The quality of life is compromised in children and adolescents with overweight or obesity. The aim of this study was to evaluate whether the quality of life improves during a community-based overweight and obesity treatment, and whether improvements depend on reductions in the degree of obesity.

Methods

Quality of life was assessed using the Pediatric Quality of Life Inventory (PedsQL) 4.0 in children and adolescents aged 3–18 years with overweight or obesity [body mass index (BMI) ≥85th percentile] upon entry into a community-based chronic care overweight and obesity treatment based upon The Children’s Obesity Clinic’s Treatment protocol, and upon follow-up after 10–30 months of treatment.

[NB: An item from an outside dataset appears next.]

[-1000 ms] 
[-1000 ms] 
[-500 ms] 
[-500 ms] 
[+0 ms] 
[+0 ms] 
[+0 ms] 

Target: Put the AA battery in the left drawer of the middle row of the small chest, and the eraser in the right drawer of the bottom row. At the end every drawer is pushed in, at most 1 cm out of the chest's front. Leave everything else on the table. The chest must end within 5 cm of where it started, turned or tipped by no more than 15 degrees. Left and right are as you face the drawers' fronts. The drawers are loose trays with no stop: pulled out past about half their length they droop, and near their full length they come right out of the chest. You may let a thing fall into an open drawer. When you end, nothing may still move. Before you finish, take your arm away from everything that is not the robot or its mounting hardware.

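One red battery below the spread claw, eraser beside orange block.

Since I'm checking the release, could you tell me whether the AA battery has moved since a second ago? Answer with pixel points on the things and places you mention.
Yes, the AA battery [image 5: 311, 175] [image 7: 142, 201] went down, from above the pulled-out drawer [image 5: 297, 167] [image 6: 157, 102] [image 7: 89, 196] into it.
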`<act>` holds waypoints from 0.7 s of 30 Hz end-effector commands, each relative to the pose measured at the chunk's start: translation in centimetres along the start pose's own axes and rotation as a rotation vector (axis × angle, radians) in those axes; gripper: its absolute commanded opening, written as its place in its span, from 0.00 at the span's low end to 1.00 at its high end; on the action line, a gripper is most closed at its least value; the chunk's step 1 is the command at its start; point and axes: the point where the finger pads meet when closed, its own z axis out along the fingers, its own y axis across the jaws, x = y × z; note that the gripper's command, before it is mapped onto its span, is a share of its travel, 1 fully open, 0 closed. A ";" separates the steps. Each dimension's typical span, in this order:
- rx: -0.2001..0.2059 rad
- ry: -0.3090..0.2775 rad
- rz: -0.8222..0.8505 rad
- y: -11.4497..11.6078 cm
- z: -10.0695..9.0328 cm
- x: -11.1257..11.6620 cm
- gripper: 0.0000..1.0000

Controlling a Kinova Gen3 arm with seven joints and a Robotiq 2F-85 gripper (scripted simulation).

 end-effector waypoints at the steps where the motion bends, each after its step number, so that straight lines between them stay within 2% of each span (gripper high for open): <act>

Height and weight were measured at each consultation and converted into a BMI standard deviation score (SDS).

Results

Upon entry, 477 children (212 boys) completed a PedsQL, and 317 (143 boys) completed another PedsQL after a median of 13 months of treatment. Quality of life improved (p < 0.001), regardless of sex, age, and pubertal development stage upon entry (p ≥ 0.108). Greater reductions in BMI SDS and high socioeconomic status were associated with greater improvements in the quality of life (p ≤ 0.047). However, improvements also occurred in children and adolescents with low socioeconomic status or who increased their BMI SDS (p < 0.001).

Conclusions

Improvements in quality of life occurred in children and adolescents during a community-based overweight and obesity treatment, even in children and adolescents who increased their BMI SDS. Thus, improvements may be due to the treatment itself and not exclusively to reductions in BMI SDS.

Trial registration

Clinicaltrials.gov, ID-no.: NCT02013843.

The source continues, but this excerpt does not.